#### About this exercise:
The full listing should be set down again precisely.

#### Data:
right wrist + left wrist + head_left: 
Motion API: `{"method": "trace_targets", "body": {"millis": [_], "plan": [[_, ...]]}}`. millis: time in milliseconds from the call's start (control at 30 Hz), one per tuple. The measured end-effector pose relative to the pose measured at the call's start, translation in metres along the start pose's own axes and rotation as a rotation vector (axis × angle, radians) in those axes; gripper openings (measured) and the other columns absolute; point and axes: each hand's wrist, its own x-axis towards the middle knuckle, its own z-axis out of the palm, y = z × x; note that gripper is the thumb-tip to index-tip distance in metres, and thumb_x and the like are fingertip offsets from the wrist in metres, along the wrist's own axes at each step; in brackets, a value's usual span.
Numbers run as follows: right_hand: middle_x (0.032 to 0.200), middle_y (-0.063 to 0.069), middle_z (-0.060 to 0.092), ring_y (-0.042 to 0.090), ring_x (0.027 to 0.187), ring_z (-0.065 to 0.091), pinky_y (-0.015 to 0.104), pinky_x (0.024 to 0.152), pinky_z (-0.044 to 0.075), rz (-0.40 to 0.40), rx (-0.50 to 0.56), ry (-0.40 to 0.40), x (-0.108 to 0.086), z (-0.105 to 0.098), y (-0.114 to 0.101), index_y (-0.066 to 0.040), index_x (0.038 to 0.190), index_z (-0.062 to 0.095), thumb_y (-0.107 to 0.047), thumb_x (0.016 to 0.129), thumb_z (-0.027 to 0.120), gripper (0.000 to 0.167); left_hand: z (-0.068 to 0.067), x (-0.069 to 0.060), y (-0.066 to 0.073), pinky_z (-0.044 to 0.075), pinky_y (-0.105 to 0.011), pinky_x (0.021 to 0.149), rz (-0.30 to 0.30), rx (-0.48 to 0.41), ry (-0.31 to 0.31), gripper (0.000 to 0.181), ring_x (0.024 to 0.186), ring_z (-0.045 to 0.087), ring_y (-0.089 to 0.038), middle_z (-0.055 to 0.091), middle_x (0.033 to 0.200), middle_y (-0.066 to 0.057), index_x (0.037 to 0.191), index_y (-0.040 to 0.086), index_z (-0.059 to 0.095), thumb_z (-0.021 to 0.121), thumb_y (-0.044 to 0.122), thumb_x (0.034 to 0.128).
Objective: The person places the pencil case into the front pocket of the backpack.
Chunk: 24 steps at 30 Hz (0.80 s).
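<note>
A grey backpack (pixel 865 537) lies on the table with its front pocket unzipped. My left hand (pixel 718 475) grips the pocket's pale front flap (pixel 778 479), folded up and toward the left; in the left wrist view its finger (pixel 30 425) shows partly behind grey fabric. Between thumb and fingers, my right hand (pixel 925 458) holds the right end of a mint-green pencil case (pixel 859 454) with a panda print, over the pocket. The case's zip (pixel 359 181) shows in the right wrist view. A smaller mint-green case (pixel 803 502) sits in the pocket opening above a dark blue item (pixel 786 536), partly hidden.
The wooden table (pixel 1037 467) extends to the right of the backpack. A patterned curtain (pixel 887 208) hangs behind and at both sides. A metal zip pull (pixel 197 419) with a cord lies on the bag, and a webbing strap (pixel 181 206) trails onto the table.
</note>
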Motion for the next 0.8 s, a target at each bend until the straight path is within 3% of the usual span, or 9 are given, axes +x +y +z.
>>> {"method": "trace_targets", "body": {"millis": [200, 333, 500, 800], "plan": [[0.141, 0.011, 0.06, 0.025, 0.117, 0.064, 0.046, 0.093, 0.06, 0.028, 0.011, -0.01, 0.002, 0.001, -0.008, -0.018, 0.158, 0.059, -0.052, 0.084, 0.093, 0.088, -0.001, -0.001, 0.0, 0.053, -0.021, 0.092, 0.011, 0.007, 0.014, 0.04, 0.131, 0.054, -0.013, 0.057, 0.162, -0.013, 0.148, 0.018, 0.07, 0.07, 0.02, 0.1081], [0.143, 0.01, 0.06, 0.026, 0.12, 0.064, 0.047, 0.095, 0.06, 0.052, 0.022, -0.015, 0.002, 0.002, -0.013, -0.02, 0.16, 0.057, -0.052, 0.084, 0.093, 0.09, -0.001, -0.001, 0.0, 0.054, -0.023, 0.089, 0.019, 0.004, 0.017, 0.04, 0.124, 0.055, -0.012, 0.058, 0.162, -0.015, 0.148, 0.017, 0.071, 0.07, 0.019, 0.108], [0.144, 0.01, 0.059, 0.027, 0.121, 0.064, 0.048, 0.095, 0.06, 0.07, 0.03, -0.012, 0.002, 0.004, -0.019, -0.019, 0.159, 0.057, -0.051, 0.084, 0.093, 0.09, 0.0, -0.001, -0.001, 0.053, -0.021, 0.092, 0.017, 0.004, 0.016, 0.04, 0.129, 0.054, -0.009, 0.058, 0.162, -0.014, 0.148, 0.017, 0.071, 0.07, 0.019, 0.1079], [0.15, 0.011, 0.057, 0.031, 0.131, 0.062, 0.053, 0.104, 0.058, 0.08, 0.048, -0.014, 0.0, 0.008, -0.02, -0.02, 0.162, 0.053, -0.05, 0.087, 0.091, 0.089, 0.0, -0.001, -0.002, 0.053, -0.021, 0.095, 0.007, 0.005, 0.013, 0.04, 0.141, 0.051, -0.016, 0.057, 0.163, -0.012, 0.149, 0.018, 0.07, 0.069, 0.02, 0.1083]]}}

#### Solution to this exercise:
right wrist + left wrist + head_left: 
Motion API: `{"method": "trace_targets", "body": {"millis": [_], "plan": [[_, ...]]}}`. millis: time in milliseconds from the call's start (control at 30 Hz), one per tuple. The measured end-effector pose relative to the pose measured at the call's start, translation in metres along the start pose's own axes and rotation as a rotation vector (axis × angle, radians) in those axes; gripper openings (measured) and the other columns absolute; point and axes: each hand's wrist, its own x-axis towards the middle knuckle, its own z-axis out of the palm, y = z × x; note that gripper is the thumb-tip to index-tip distance in metres, and thumb_x and the like are fingertip offsets from the wrist in metres, along the wrist's own axes at each step; in brackets, a value's usual span.
Numbers run as follows: right_hand: middle_x (0.032 to 0.200), middle_y (-0.063 to 0.069), middle_z (-0.060 to 0.092), ring_y (-0.042 to 0.090), ring_x (0.027 to 0.187), ring_z (-0.065 to 0.091), pinky_y (-0.015 to 0.104), pinky_x (0.024 to 0.152), pinky_z (-0.044 to 0.075), rz (-0.40 to 0.40), rx (-0.50 to 0.56), ry (-0.40 to 0.40), x (-0.108 to 0.086), z (-0.105 to 0.098), y (-0.114 to 0.101), index_y (-0.066 to 0.040), index_x (0.038 to 0.190), index_z (-0.062 to 0.095), thumb_y (-0.107 to 0.047), thumb_x (0.016 to 0.129), thumb_z (-0.027 to 0.120), gripper (0.000 to 0.167); left_hand: z (-0.068 to 0.067), x (-0.069 to 0.060), y (-0.066 to 0.073), pinky_z (-0.044 to 0.075), pinky_y (-0.105 to 0.011), pinky_x (0.021 to 0.149), rz (-0.30 to 0.30), rx (-0.48 to 0.41), ry (-0.31 to 0.31), gripper (0.000 to 0.181), ring_x (0.024 to 0.186), ring_z (-0.045 to 0.087), ring_y (-0.089 to 0.038), middle_z (-0.055 to 0.091), middle_x (0.033 to 0.200), middle_y (-0.066 to 0.057), index_x (0.037 to 0.191), index_y (-0.040 to 0.086), index_z (-0.059 to 0.095), thumb_z (-0.021 to 0.121), thumb_y (-0.044 to 0.122), thumb_x (0.034 to 0.128).
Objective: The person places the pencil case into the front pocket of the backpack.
Chunk: 24 steps at 30 Hz (0.80 s).
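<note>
A grey backpack (pixel 865 537) lies on the table with its front pocket unzipped. My left hand (pixel 718 475) grips the pocket's pale front flap (pixel 778 479), folded up and toward the left; in the left wrist view its finger (pixel 30 425) shows partly behind grey fabric. Between thumb and fingers, my right hand (pixel 925 458) holds the right end of a mint-green pencil case (pixel 859 454) with a panda print, over the pocket. The case's zip (pixel 359 181) shows in the right wrist view. A smaller mint-green case (pixel 803 502) sits in the pocket opening above a dark blue item (pixel 786 536), partly hidden.
The wooden table (pixel 1037 467) extends to the right of the backpack. A patterned curtain (pixel 887 208) hangs behind and at both sides. A metal zip pull (pixel 197 419) with a cord lies on the bag, and a webbing strap (pixel 181 206) trails onto the table.
</note>
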Motion for the next 0.8 s, a target at each bend until the straight path is within 3% of the usual span, or 9 are given, axes +x +y +z.
>>> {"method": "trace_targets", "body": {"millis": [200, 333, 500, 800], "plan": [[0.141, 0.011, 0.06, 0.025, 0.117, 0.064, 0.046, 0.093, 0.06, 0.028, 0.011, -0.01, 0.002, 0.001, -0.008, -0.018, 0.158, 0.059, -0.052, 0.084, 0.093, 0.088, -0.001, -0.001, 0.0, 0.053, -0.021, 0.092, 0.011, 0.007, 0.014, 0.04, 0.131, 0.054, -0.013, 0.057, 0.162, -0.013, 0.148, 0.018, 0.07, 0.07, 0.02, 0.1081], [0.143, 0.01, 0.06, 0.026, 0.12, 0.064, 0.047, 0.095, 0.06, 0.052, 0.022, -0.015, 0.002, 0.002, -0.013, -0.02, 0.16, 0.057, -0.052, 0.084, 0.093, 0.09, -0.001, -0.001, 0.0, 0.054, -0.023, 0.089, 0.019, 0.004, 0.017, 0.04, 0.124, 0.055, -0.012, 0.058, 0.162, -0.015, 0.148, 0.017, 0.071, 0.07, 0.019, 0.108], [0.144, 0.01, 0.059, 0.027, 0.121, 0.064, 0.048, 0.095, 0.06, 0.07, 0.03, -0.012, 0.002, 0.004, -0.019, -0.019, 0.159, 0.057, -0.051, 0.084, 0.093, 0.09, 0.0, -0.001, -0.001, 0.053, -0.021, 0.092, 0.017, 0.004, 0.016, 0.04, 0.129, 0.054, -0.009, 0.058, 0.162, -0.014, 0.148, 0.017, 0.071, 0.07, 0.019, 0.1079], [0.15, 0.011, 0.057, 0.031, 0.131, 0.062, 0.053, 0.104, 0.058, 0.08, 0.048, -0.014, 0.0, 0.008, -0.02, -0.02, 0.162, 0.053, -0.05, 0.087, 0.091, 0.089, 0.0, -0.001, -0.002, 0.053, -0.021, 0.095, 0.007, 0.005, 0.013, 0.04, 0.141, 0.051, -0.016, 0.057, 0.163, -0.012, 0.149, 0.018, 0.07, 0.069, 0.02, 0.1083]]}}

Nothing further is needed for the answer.